I let my mouth fall open at his assumption that Alexander will be on our side. It was hilarious because last I remember he was still loyal to his brother, I remembered his hatered for me. I snickered at their planning, it made me laugh involuntarily.

They stared at me as if I had grown another head which made me chuckle more.

"After all I did to him you really think he will help us, even if he pretends to help us he'll stab us at one point which could get us killed. Either way this is absurd. Only I go in." I said firmly when my laughter died down.

Zander shook his head, "Z your not getting it. Lucas presumably wants only you, he could use a lot of things against you.." I didn't let him finish.

Anger flooded my brain as I walked up to him yelling, "And he wouldn't use anything or anyone against you innit!" My index finger pointed at him accusingly.

Jackal came in between us, "Look kids I know how hard this must be but we cannot figure anything out unless you talk to Alexander."

I glowered at Zander for a few more seconds before backing off.
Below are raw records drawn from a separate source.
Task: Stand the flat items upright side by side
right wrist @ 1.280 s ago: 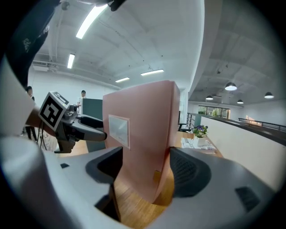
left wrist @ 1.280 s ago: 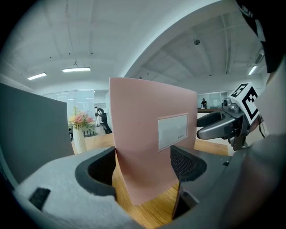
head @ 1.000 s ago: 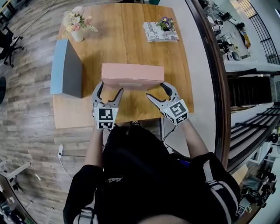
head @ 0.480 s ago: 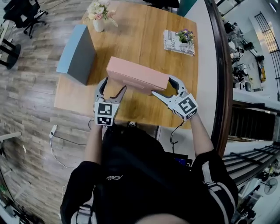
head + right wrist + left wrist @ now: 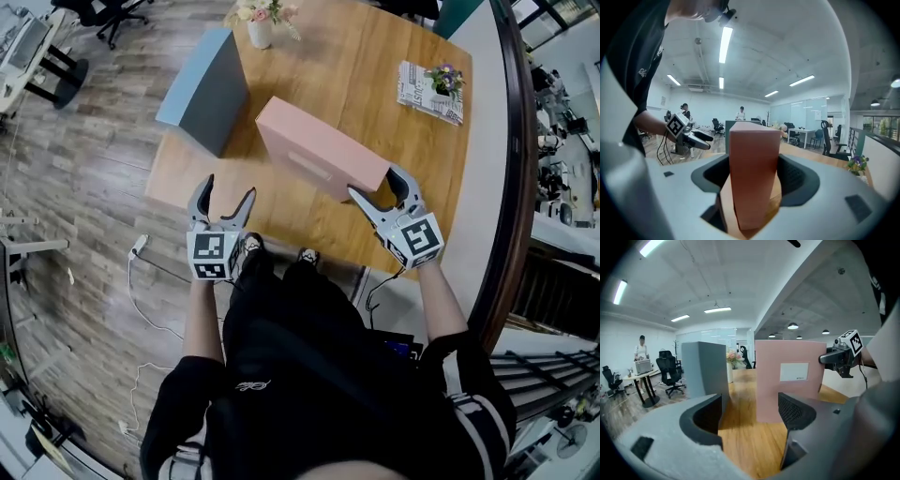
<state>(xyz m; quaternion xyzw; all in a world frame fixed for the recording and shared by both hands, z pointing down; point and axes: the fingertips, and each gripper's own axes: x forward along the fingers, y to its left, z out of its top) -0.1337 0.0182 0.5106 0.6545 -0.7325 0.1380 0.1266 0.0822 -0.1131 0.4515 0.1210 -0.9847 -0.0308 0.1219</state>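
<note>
The left gripper (image 5: 230,187) is held out on a bare, nearly straight left forearm (image 5: 202,319), jaws spread wide with nothing between them, marker cube facing up. The right gripper (image 5: 372,181), on a right forearm (image 5: 441,300) angled inward, has just been closing its jaws, and they clasp the near end of the pink box (image 5: 319,155)

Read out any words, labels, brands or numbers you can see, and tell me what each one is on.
Nothing here can be read as text.
The white label on the pink box: print too small to read.
The folded newspaper: print too blurred to read.
The shirt logo: too small to read.
</note>
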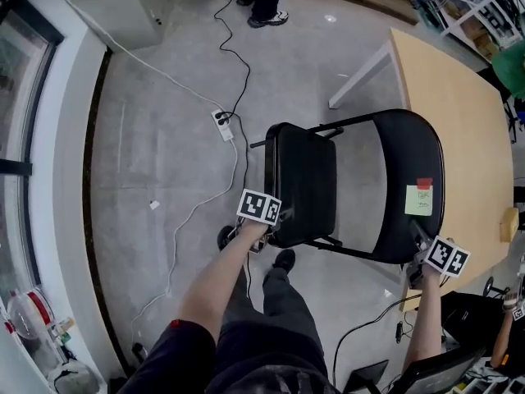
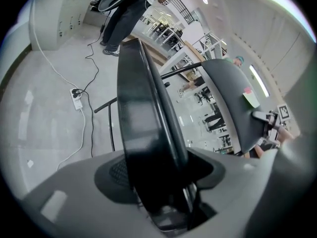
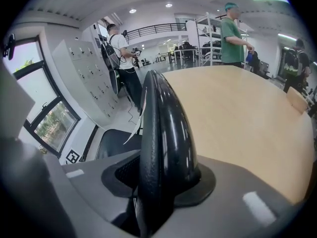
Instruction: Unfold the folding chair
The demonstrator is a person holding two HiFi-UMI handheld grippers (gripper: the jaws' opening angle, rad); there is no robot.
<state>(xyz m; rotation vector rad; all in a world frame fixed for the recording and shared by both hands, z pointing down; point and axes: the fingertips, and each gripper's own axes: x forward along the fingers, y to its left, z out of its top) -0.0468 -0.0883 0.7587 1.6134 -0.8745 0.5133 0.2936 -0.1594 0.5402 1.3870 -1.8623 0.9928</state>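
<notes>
Two grippers are working one black folding chair [image 1: 385, 130], which is standing half-open on the grey floor [image 1: 164, 138] beside the wooden table [image 1: 467, 113]. Its seat [image 1: 302, 179] is lying left of the backrest [image 1: 406, 220], both running away from the person. The left gripper [image 1: 267, 224] is clamping the seat's near edge and the right gripper [image 1: 422, 253] is pinching the backrest's near rim, so parting them looks next.
</notes>
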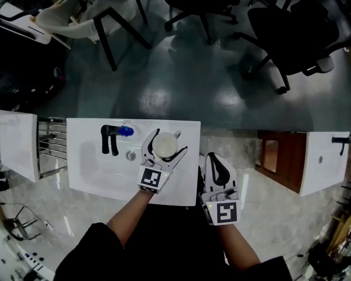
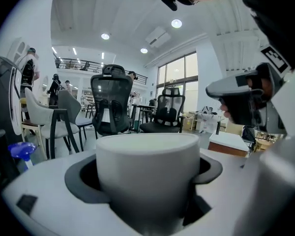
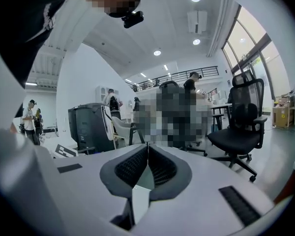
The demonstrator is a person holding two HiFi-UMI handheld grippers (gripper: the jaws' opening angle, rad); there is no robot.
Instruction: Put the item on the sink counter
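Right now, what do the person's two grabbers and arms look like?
The left gripper and the right gripper are both white, with curved jaws lined in black padding. Each carries a white cube printed with a black square marker. The person wears black sleeves that stop short of the wrists. No cables show.

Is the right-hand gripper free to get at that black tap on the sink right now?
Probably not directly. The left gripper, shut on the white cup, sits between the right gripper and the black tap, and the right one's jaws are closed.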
Jackal put his heavy hands on my shoulders forcing me to look at him, I did with a lot of hesitation. "Look Zarah, your not giving much away but I do know how hard this must be on you. But listen, your strong and believe me, yourself you could do anything, mainly talk to Alexander who will listen." He said it with so much confidence I nearly obliged to it but paused, a frown forming on my forehead.

"Why will he listen, I gave him no reason to anyway!"
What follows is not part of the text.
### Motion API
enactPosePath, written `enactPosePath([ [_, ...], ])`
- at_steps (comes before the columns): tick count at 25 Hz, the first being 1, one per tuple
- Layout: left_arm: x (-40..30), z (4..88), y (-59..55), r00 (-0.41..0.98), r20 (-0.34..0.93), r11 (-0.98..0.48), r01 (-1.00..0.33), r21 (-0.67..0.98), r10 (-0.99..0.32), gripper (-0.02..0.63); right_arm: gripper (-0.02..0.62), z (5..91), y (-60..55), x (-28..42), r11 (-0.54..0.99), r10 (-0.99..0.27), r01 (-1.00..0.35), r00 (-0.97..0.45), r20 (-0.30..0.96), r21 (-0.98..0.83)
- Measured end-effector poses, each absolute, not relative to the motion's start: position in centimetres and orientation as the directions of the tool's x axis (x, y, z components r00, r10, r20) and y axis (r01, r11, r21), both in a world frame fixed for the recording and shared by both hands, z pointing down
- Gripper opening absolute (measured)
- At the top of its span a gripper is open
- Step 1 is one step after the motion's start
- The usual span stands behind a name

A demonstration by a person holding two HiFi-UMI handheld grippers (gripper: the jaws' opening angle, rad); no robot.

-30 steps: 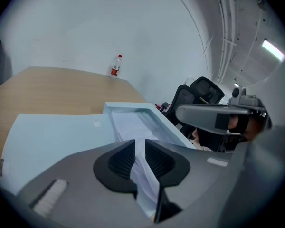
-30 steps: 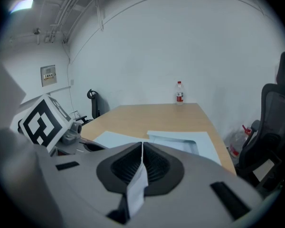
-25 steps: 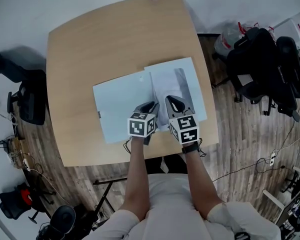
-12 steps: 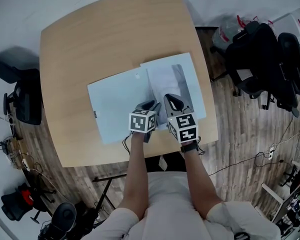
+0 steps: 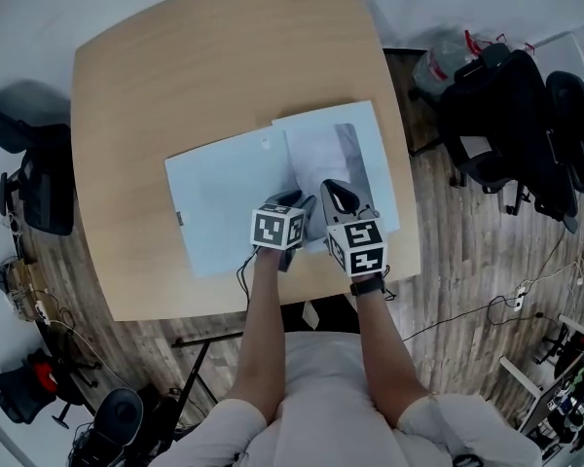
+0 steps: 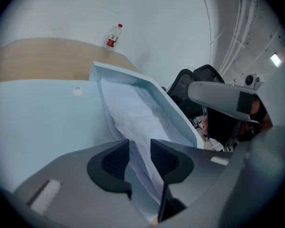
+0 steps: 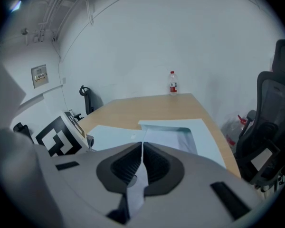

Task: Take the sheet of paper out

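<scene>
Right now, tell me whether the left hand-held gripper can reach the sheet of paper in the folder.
Probably yes: the left hand-held gripper is opening its jaws with the sheet of paper between them, and the folder lies open. The right hand-held gripper is shut on the same sheet.

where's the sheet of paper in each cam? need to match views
Head view: sheet of paper right of centre, in the right half of the blue folder.
Left gripper view: sheet of paper at centre, running up from the jaws.
Right gripper view: sheet of paper at centre, just beyond the jaws.
Shared landmark: blue folder, open in all three.
</scene>
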State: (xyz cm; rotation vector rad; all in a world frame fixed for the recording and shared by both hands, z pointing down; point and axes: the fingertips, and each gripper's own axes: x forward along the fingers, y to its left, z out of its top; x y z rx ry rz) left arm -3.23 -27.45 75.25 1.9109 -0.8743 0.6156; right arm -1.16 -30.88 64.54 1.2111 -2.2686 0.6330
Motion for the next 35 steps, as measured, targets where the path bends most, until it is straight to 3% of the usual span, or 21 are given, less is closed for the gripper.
enactPosePath([
  [3, -3.5, 75.4, -27.6, 0.62, 0.717, -0.31, -0.783, 0.539, -0.32, 0.133, 0.014, 64.5, -31.0, -1.0, 0.494, -0.626, -0.853, -0.484, 0.612, -0.169],
  [11, -2.9, 75.7, -27.1, 0.629, 0.718, -0.283, -0.776, 0.563, -0.297, 0.014, 0.014, 63.9, -30.8, -1.1, 0.498, -0.63, -0.85, -0.489, 0.603, -0.169],
  [20, -2.9, 75.1, -26.8, 0.615, 0.706, -0.19, -0.785, 0.59, -0.35, 0.009, 0.014, 63.1, -29.8, 0.2, 0.493, -0.644, -0.855, -0.483, 0.593, -0.162],
  [35, -5.7, 72.8, -25.3, 0.54, 0.733, -0.156, -0.835, 0.527, -0.414, 0.009, 0.014, 60.6, -28.0, -0.3, 0.519, -0.666, -0.843, -0.503, 0.552, -0.142],
])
Jackal sighed, "Because your the best thing that ever happened to him."

I stared at Jackal securing his words into my head, not believing a single letter as he spoke. I was anything but near best, not with him. I needed some space so I nodded and rushed upstairs into the balcony that led from the second portion main hall. It was refreshing, a cold crispy breeze swept by, it was late and a lot had already happened. Time was something we didn't have, Lucas was very fast, always a step ahead of me. He had Rosa next I didn't know what he wanted, me, my twin? I was confused, if there was one thing it was Alexander who could answer some of my questions, but I didn't have the wits to talk yo him, to demand from him. He didn't deserve so much cruelty, why was I meeting up to their level. I sighed, closing my eyes letting the night air wash over me. In all that forced peace I still felt my heart ache, it was an ache I forgot how to feel, an ache I felt only when my parents died but this seemed worse, it felt like a part of me was dying. I sighed ever so heavily, please help me Mom.